I shouldn’t have gone really, subsequently, the cold hit me with its full force and I am still recovering now, a week later. I shouldn’t have gone out today, as it still hasn’t fully subsided, and physically I do feel worse than before. I took it easy though – my friend and I are doing what is essentially the ‘Couch to 5k’, although we not consciously, we only found out about it after we had already started running together. We run for a minute and then walk for a minute, only last week and today we walked a little more often and ran a little less so that I didn’t run out of breath entirely.
And I know none of the above sounds very fun. When I went out I felt pretty bad, and I returned feeling worse. So what was the point? Why put myself through that, especially when we weren’t even improving on previous runs in terms of length of time running, the ground covered or speed? Especially when I knew I would be nagged by both my mum and step-mum for going while unwell? It’s because, quite simply, running is no longer just about my physical health.

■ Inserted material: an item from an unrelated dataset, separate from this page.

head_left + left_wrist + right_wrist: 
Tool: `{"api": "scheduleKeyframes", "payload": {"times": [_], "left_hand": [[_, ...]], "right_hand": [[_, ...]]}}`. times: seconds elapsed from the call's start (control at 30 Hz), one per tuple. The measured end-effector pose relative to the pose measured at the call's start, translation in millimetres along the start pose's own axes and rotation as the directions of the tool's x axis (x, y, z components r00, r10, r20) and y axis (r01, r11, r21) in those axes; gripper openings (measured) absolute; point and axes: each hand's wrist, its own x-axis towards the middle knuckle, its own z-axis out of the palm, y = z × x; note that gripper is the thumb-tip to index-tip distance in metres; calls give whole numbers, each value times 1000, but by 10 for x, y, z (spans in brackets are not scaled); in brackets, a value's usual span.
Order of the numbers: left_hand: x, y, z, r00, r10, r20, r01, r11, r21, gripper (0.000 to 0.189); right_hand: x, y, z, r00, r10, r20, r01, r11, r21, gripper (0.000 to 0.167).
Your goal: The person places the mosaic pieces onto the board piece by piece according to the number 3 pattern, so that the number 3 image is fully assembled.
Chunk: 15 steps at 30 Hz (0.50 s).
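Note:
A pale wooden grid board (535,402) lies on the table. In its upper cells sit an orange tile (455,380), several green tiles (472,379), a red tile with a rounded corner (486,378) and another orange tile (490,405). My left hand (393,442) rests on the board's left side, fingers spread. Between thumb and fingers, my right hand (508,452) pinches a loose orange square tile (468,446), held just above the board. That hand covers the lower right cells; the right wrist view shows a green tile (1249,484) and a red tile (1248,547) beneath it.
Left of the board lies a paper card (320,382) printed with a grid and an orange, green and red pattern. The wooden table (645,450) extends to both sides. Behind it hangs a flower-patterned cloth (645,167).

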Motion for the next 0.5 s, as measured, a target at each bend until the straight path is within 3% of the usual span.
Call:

Being outside, by the sea, wind in my hair and even with the rain in my face, feels so incredibly refreshing and calming. If I don’t go out for a couple of weeks then I can feel that my mood is affected. Obviously exercising releases endorphins – it is supposed to make you feel good – but just being in the elements, even just for half an hour, focusing on your feet, is so soothing. It is as if I can breathe in the icy sea air and feel it cleanse my insides. It almost feels spiritual.
Apart from, you know, all the sweating and heavy breathing.